Angela também esteve presente no congresso da Alesp e foi ovacionada ao expor uma visão moderna, civilizada e comprometida dos direitos dos menores. “Muitas pessoas não se colocam contra a lei, mas começam a desvirtuar, a criar subterfúgios para desmerecê-la”, diz. “A legislação vem para dizer que, apesar de os pais morarem em casas separadas e a comunicação não ser muito boa, não pode haver alteração na relação de parentalidade entre eles e as crianças.” Angela ainda chama a atenção para a chamada “indústria do litígio”, o que estaria dificultando a aplicação correta da lei 13058/14.
“Os dados nos remetem a imaginar que o compartilhamento entre pai e mãe não vem sendo tão aceito porque nos processos de separação há uma indústria envolvendo cifras bastante grandes.
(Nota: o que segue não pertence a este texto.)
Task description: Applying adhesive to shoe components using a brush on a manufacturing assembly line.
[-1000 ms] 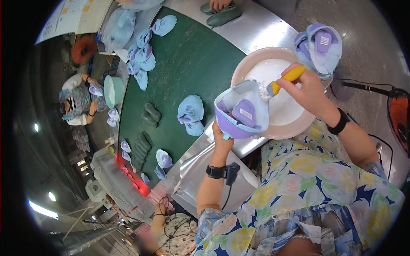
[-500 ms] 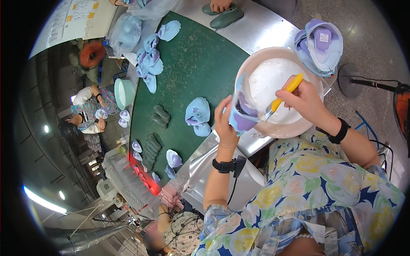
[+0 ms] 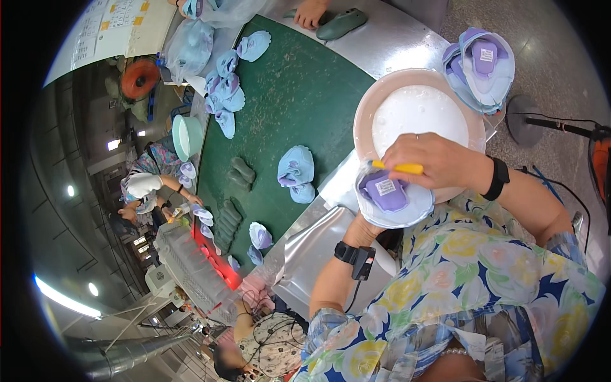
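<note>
A light-blue and purple shoe upper [image 3: 387,195] rests in my left hand [image 3: 364,232], its opening facing up toward me. The fingers of that hand are hidden beneath the upper. With my right hand [image 3: 434,156] I grip a brush by its yellow handle [image 3: 407,168]. The brush lies across the upper's far rim, its bristle end at the upper's left edge. Just beyond both hands stands a pinkish basin [image 3: 365,118] holding a white liquid [image 3: 417,114].
Beside the basin sit stacked uppers [image 3: 480,67]. The green conveyor belt [image 3: 299,89] carries blue uppers [image 3: 296,167] and dark green shoe lasts [image 3: 242,173]. Across it, a co-worker's hand [image 3: 310,13] is near a green last [image 3: 342,24]. A fan stand [image 3: 523,121] is at right.
The upper has moved nearer me and turned from side-on to opening up. My right hand has swung left over it with the brush. A co-worker at left now reaches toward the belt.
</note>
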Motion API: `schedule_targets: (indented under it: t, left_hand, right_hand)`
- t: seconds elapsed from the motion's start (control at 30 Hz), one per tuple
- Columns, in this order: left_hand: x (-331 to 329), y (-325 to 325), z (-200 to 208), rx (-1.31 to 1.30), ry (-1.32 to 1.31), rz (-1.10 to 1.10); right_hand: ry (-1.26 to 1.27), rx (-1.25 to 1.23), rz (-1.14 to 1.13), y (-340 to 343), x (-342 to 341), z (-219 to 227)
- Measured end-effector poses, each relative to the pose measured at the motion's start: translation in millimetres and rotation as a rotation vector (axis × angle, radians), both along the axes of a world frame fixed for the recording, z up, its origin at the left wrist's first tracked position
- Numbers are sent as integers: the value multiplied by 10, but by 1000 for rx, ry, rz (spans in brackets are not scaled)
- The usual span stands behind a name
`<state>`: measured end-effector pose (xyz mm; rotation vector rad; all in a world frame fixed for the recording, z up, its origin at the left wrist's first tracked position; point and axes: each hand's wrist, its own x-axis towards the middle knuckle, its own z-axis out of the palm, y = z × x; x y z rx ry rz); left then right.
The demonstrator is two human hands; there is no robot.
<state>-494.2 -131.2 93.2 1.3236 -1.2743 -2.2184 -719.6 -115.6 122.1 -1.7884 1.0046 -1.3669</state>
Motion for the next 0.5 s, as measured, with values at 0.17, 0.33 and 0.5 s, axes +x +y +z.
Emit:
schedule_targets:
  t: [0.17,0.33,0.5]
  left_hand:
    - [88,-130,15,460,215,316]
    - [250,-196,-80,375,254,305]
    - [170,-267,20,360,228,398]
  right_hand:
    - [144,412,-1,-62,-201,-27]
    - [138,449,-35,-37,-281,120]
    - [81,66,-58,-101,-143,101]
Por isso, parece não haver um esforço pelo consenso.”
O fato de agentes do Direito tratarem com descaso e até preconceito a lei da guarda compartilhada tem irritado o deputado Arnaldo Faria de Sá (PTB-SP), autor do projeto. Ele tem orientado as pessoas prejudicadas por esses juízes e desembargadores a não ficarem calados. “Quando o juiz não cumprir a lei, deve-se representar contra ele no Conselho Nacional de Justiça”, afirma o deputado.
Sobre o acórdão do TJRS, o advogado especialista em direito de família Marco Antônio Lopes de Almeida alerta para o fato de os magistrados usarem os laudos psicológicos como palavra final para concessão da guarda unilateral. “Quem tem de tomar a decisão é o juiz, não o psicólogo”, afirma.

Para Almeida, quando o judiciário toma esse tipo de decisão, passa um recado perigoso. “É como se eles estivessem dizendo para, em vez de ter consenso, criar o litígio. Porque nesse caso haverá um laudo e, baseado nele, a constatação que não pode haver compartilhamento.” Ou seja, a parte que briga pela guarda unilateral é levada a começar um processo litigioso e o juiz vê no laudo uma possibilidade de ir contra a lei. Segundo Almeida, 99% das celeumas da guarda compartilhada estão relacionada a laudos. 
Aqueles que se posicionam contra a guarda compartilhada também estão dando as costas para pesquisas feitas em todo o mundo, mostrando a importância de garantir à criança a convivência com pai e mãe após a separação. Alguns dos mais recentes e arrojados estudos foram apresentados em julho de 2014, durante uma conferência internacional na Alemanha sobre o tema. Ao final, seis consensos foram apresentados mostrando que a guarda compartilhada não só é a situação ideal, como pode ser aplicada inclusive nas famílias em conflito.
A juíza Angela Gimenez levanta outra questão relacionada à emancipação da mulher e ao preconceito em relação ao homem no seu papel de pai. “A guarda compartilhada fortalece a igualdade parental, que joga por terra alguns mitos, como a de que a maternidade é mais importante que a paternidade. Isso é preconceito que diminui e desqualifica a dignidade do homem.”